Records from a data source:

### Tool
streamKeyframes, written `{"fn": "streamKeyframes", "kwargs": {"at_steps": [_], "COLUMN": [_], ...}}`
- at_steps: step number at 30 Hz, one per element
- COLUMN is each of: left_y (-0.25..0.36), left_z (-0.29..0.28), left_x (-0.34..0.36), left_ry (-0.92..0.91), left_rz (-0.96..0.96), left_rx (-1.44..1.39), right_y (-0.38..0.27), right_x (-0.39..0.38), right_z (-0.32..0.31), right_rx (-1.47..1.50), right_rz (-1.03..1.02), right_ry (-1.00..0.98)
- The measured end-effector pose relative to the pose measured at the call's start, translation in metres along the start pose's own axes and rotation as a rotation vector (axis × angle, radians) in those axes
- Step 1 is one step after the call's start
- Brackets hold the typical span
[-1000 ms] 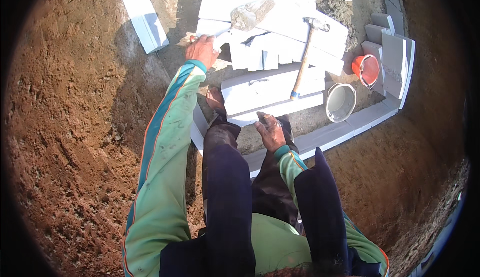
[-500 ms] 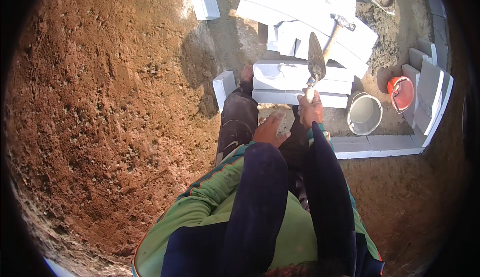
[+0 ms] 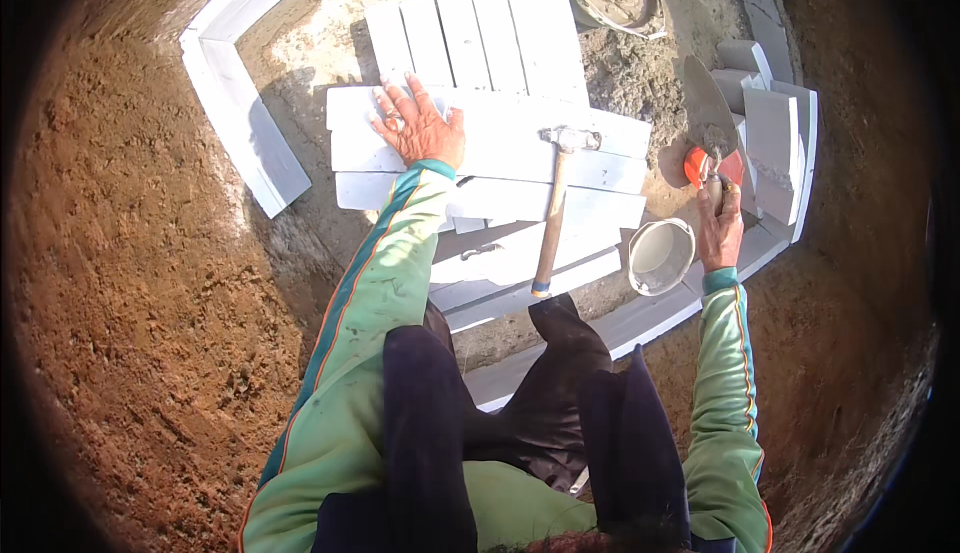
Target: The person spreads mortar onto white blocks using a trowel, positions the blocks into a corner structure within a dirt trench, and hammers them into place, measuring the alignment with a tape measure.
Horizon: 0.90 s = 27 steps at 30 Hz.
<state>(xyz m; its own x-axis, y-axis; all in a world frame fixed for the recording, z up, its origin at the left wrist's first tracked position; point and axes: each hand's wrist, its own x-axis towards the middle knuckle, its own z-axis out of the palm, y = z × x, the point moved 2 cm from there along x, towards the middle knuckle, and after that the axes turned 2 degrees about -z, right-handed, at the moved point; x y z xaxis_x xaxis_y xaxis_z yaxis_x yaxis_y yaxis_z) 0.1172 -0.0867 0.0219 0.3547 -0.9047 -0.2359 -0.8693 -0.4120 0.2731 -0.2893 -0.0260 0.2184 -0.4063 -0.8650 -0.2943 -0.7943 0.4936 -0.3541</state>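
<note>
one masonry trowel (image 3: 712, 108) fills the right hand (image 3: 720, 231); the left hand (image 3: 422, 128) (fingers wide) rests on a white block (image 3: 505, 131).

"Where does this view look from?"

"The wearer's head: it's the left one of two fisheyes, aimed steeply down and slightly forward, with the wooden-handled hammer (image 3: 555, 203) near mid-frame."

"How near is it?"

"Within arm's reach. The green shirt (image 3: 530, 498), below the hammer, is among the parts closest to the lens; the left hand (image 3: 425, 135) falls left of the hammer, the right hand (image 3: 720, 236) right of it."

"And the lens?"

"Wide: white block edging (image 3: 240, 103) left of the hammer bends toward a dark, round rim."
</note>
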Motion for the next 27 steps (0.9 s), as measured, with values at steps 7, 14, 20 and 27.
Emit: {"fn": "streamKeyframes", "kwargs": {"at_steps": [7, 14, 20, 27], "left_y": [0.017, 0.018, 0.027, 0.007], "left_z": [0.034, 0.043, 0.043, 0.035], "left_x": [0.037, 0.042, 0.043, 0.036], "left_ry": [0.08, 0.133, 0.138, 0.146], "left_rz": [-0.113, -0.065, -0.045, -0.074], "left_rx": [0.172, 0.178, 0.154, 0.176], "right_y": [-0.022, -0.014, 0.005, 0.029], "right_x": [0.257, 0.426, 0.459, 0.388], "right_z": [0.087, 0.178, 0.258, 0.196], "right_rx": [-0.639, -0.806, -0.704, 0.387], "right_rz": [-0.195, -0.05, -0.101, 0.127], "right_ry": [0.043, 0.012, -0.218, -0.434]}}
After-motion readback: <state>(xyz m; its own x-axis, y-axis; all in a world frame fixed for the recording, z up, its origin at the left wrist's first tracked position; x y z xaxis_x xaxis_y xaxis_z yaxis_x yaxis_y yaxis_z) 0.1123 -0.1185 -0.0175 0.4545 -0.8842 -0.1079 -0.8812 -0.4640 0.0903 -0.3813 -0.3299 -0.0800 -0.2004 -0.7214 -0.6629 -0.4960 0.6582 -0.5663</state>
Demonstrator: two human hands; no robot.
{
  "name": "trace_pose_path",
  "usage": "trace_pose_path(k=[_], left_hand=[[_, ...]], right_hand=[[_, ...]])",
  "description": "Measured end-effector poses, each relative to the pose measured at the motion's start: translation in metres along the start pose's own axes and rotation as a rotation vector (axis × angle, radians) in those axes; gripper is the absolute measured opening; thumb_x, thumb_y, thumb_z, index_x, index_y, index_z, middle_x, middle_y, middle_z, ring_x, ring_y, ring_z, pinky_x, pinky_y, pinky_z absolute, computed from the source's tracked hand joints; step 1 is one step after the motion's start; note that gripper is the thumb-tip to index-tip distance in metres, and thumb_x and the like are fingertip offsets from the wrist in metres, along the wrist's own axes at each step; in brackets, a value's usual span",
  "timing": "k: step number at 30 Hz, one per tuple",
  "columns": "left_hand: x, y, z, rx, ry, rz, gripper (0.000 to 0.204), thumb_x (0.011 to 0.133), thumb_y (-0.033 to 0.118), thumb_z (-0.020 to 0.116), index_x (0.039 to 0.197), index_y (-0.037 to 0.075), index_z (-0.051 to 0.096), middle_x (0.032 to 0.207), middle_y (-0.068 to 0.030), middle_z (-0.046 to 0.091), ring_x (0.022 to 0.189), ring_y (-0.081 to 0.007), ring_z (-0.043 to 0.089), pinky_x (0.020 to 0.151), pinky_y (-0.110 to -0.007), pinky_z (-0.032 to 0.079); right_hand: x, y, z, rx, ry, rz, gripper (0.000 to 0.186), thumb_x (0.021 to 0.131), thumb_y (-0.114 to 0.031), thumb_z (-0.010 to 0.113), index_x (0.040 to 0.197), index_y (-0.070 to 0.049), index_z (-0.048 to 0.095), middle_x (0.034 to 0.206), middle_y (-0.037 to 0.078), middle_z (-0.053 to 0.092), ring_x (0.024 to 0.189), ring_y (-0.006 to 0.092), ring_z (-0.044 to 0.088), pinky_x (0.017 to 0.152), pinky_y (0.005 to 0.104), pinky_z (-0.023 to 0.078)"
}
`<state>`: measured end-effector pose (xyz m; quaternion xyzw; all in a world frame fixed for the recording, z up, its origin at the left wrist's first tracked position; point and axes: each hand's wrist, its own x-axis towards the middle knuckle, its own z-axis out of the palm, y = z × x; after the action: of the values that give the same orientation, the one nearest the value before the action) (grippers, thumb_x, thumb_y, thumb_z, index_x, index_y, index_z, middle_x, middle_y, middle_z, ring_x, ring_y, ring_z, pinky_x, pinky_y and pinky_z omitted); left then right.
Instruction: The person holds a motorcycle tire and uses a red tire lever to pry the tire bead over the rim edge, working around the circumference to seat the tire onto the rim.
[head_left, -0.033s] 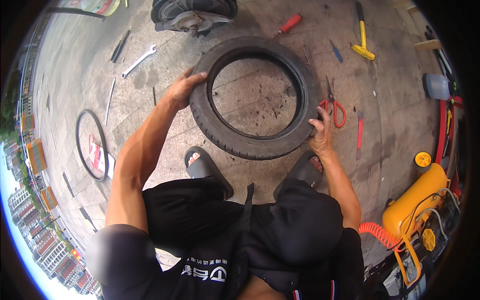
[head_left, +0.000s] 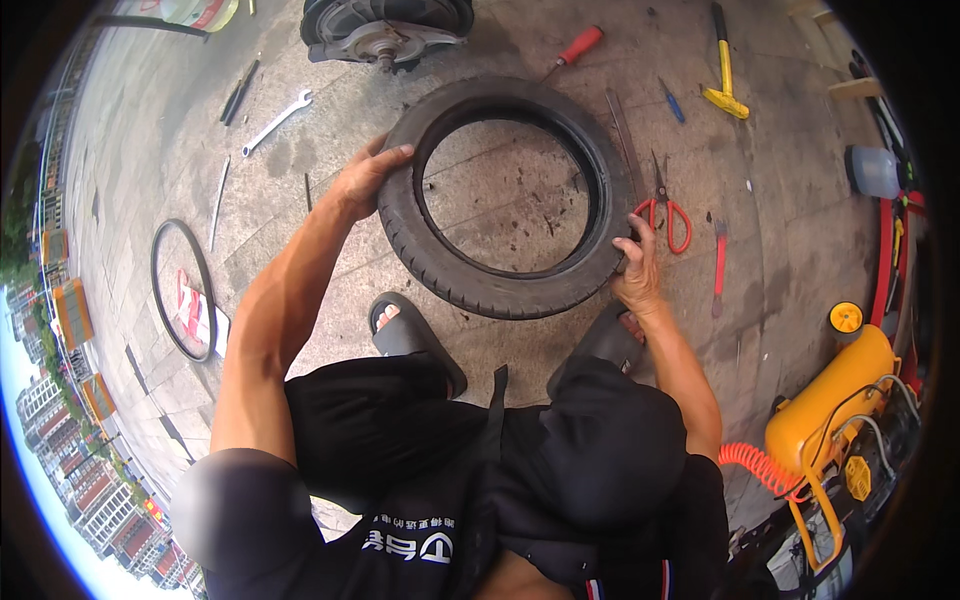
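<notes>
A black rubber tyre lies flat on the concrete floor in front of my feet. My left hand grips its left edge, with the fingers curled over the tread toward the inner rim. At the tyre's lower right side, my right hand holds the sidewall. I am crouched, both feet in dark sandals just below the tyre.
Red-handled scissors and a red tool lie right of the tyre. A yellow hammer, red screwdriver, wheel hub and wrench lie beyond. A yellow compressor with orange hose stands at right; a thin black ring lies at left.
</notes>
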<state>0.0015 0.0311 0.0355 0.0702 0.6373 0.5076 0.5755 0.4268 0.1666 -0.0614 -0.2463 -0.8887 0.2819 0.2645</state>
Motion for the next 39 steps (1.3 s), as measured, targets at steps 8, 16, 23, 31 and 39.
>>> trace_pose_path(k=[8,16,23,31,39], left_hand=[[-0.009,0.006,0.008,0.302,-0.039,0.059,0.097,0.076,0.025,0.081,0.147,-0.012,0.026,0.131,-0.0235,0.056,0.115,-0.0275,0.06,0.098,-0.036,0.049],[-0.028,0.023,0.036,0.332,-0.038,0.128,0.099,0.073,0.032,0.082,0.143,-0.016,0.032,0.128,-0.0272,0.056,0.113,-0.0298,0.06,0.097,-0.036,0.049],[-0.045,0.027,0.052,0.432,0.019,0.181,0.097,0.074,0.029,0.081,0.145,-0.014,0.03,0.135,-0.0256,0.051,0.121,-0.03,0.054,0.104,-0.036,0.042],[-0.052,0.03,0.062,0.475,0.035,0.264,0.078,0.074,0.026,0.082,0.133,-0.011,0.047,0.119,-0.0193,0.063,0.107,-0.0248,0.061,0.096,-0.034,0.048],[-0.053,0.028,0.064,0.438,0.01,0.272,0.08,0.074,0.026,0.082,0.135,-0.011,0.045,0.119,-0.0191,0.062,0.107,-0.0248,0.061,0.097,-0.034,0.047]], right_hand=[[0.06,-0.053,-0.02,0.323,-0.238,0.281,0.032,0.077,-0.003,0.069,0.11,-0.005,0.066,0.111,0.014,0.063,0.1,0.0265,0.06,0.085,0.0361,0.049],[0.185,-0.088,0.056,1.169,-0.159,0.859,0.024,0.095,-0.023,0.067,0.1,0.0,0.065,0.086,0.005,0.066,0.073,0.0118,0.061,0.065,0.0266,0.051],[0.201,-0.102,0.067,1.299,0.041,0.994,0.019,0.092,-0.02,0.068,0.096,-0.002,0.065,0.085,0.005,0.065,0.072,0.0122,0.061,0.064,0.0279,0.053],[0.198,-0.1,0.067,1.54,0.202,1.043,0.012,0.088,-0.011,0.064,0.094,-0.001,0.064,0.082,0.008,0.066,0.067,0.0154,0.062,0.058,0.0291,0.055],[0.187,-0.086,0.07,1.832,0.179,0.862,0.01,0.091,-0.01,0.064,0.096,-0.002,0.065,0.085,0.008,0.067,0.073,0.0166,0.065,0.065,0.0294,0.056]])
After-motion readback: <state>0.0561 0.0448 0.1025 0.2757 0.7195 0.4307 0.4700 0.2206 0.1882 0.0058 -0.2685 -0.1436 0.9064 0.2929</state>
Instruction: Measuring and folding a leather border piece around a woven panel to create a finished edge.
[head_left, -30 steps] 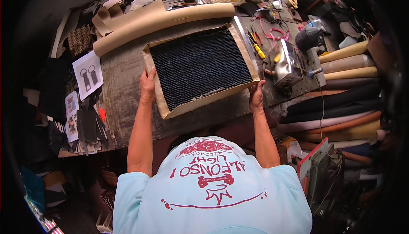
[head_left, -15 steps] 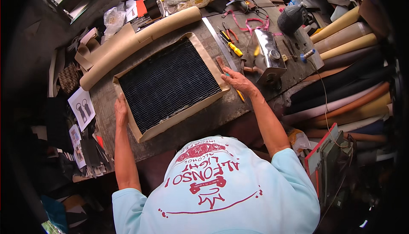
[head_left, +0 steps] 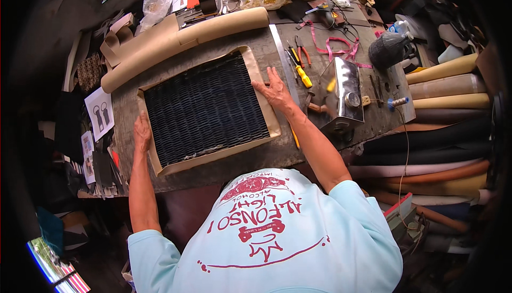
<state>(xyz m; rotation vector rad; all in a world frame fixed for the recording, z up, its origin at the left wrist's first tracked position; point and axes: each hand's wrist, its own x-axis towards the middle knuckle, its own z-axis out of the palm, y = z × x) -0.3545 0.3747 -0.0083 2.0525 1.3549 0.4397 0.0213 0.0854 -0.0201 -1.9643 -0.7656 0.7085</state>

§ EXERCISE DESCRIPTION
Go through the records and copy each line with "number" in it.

§ RESPONSE TO THIS EXERCISE
- at_steps: step number at 30 Hz, one per element
  "timing": "k: step number at 30 Hz, one per tuple",

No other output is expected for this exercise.